Imaoka was called the Emerson of Japan as he championed the free religion idea that Emerson espoused. Unlike Emerson, however, Imaoka didn’t wrote that much and was never really the poet-philosopher that Emerson was.
From Imaoka’s own words:
Coincidentally, I was born in the year (1881) before Emerson died in 1882. Also, I followed in his footsteps at Harvard, and since he was a Unitarian and my great teacher of free religion, I feel a great responsibility in accepting his spiritual legacy.
By claiming descendence from Emerson, Imaoka is in some way like many contemporary Unitarian ministers, a transcendentalist. Imaoka extended the idea of free religion by making it less individualistic. Per his biographer, George Williams:
Imaoka had taken Emerson’s “free religion” to heart, but it was still too individualistic, too self-centered. It was for him freedom’s paradox. As a concept, it was an absolute, a value that asserts freedom from bondage of any kind. Yet, absolute freedom was impossible, even for kings and emperors. If it could be understood as an image of a cosmic ideal that calls humans to become better and strive for something higher, then freedom could be seen as the ideal of all religion.
One would notice this tweaking of Emerson’s individualistic free religion in Imaoka’s Creed of Life. After laying the foundation for the self, he later said that one’s neighbour is one’s self as neighbour, and that the cooperative society and the natural world is one with the self and therefore the caring of the self should extend to everything else. Imaoka’s free religion was, in other words, more Asian.
While reading Cosmic Sage, I am struck by the depiction of Imaoka as someone who is egoless. Williams said that when talking to him, Imaoka always tried to reverse the flow of information by asking questions. Meanwhile, I am still bothered whenever someone unknowingly monopolizes the conversation by not asking questions. Perhaps, this annoyance also is a symptom of a strong ego.
I’m starting to see that the mainstream literary career is an ego-filled career. This further reaffirms that while letters are important to me, a life focused on becoming the best writer I can be is not what I want. It is not what I’m really called to do. When facilitating a writing session at the beach of Sampaloc Lake, I felt at home. I was confident. I felt like myself. I am convinced that everything I knew before is still true: the inner path is my true calling. The more I could become more compassionate and egoless, the better.

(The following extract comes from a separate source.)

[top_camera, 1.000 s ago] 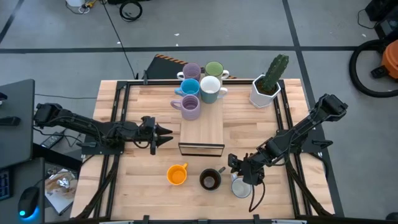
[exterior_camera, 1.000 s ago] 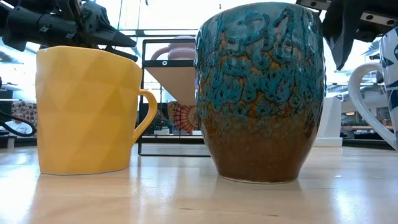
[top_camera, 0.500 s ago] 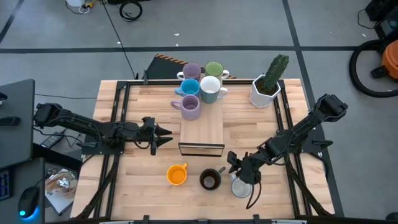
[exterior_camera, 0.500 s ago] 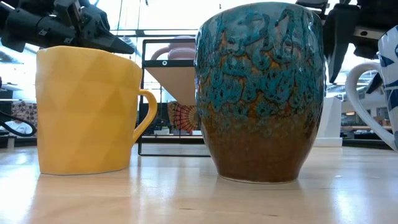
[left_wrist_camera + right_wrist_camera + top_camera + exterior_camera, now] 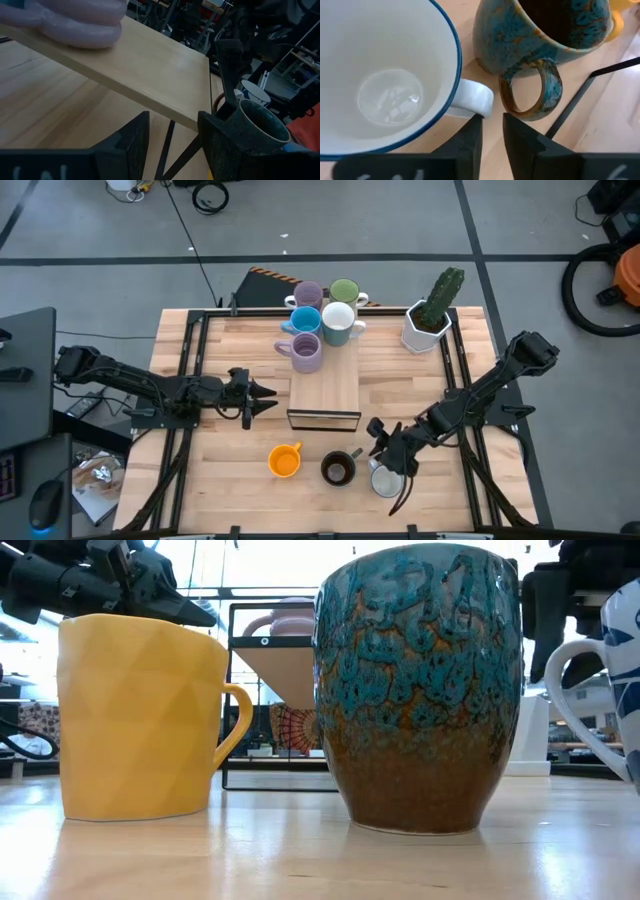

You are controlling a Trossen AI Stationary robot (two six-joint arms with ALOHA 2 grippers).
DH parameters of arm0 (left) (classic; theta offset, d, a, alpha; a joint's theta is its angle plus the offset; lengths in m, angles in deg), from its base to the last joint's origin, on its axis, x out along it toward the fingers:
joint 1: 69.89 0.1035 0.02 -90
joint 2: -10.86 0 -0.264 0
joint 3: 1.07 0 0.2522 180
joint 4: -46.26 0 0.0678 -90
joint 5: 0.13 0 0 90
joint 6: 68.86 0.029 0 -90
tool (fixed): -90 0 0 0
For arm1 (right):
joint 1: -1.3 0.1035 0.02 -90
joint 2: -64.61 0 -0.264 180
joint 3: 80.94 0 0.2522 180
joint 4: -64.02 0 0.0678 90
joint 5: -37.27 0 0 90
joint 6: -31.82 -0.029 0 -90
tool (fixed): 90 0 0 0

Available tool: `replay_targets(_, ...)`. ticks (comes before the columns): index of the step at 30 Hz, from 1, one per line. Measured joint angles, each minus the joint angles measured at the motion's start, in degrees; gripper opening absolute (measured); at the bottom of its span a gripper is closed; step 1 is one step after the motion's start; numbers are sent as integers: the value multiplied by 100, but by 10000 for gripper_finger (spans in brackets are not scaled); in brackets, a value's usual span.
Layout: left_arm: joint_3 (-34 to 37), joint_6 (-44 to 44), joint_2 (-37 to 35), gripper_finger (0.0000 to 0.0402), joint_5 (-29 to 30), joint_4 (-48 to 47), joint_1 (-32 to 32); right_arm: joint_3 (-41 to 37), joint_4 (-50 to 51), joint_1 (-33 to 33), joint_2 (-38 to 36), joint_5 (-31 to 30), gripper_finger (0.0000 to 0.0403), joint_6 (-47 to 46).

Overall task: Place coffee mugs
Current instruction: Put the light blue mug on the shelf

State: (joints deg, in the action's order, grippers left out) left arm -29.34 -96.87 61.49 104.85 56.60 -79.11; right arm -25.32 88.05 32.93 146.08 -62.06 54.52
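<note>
No readable text, label, brand or number in any view. White marks along near edge of left wrist and right wrist views: cut off, illegible. Mugs: glaze pattern only, no lettering.

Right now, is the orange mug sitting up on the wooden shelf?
No, the orange mug stands on the table, in front of the wooden shelf.
</note>
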Motion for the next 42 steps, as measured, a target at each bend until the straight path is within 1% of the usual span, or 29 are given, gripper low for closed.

Williams, G. M. (2019). Cosmic Sage: Imaoka Shin’ichirō, Prophet of Free Religion. Uniquest Publishing.
His idea of religion was such that a majority of Westerners and mainstream Christians would not even think him religious at all. His mysticism was suspect and his theology “heretical.” Paradoxically, he questioned theism, while he accepted multiple religious identities of liberal Christian, Buddhist and Shintoist. Literally, a renunciation of theism makes one an atheist – a (not) + [believing in] theos (a [anthromorphic] god). Yet he only rejected the concept of theism, making him a non-theist. He lived a spirituality that had begun in theistic beliefs but had grown beyond them, he admitted. He rejected the concept of an Absolute God as authoritarian and anathema to freedom. He thought that one cancelled the other.
The quest to find something transcendent at the heart of religion, thus unifying all religions, would be continued despite Association Concordia’s failure. However, his quest was not to find an essence, principle, or concept at the heart of religion. Bergson’s use of images rather than concepts pointed to the nature of every principle. Principles are epistemological metaphors. They are symbols created by humans who are striving to grow beyond what they are today. Bergson’s intuition would be combined with Eucken’s radical concept of freedom. Thus, he needed to reconcile images and conceptualization. Imaoka had taken Emerson’s “free religion” to heart, but it was still too individualistic, too self-centered. It was for him freedom’s paradox. As a concept, it was an absolute, a value that asserts freedom from bondage of any kind. Yet, absolute freedom was impossible, even for kings and emperors. If it could be understood as an image of a cosmic ideal that calls humans to become better and strive for something higher, then freedom could be seen as the ideal of all religion.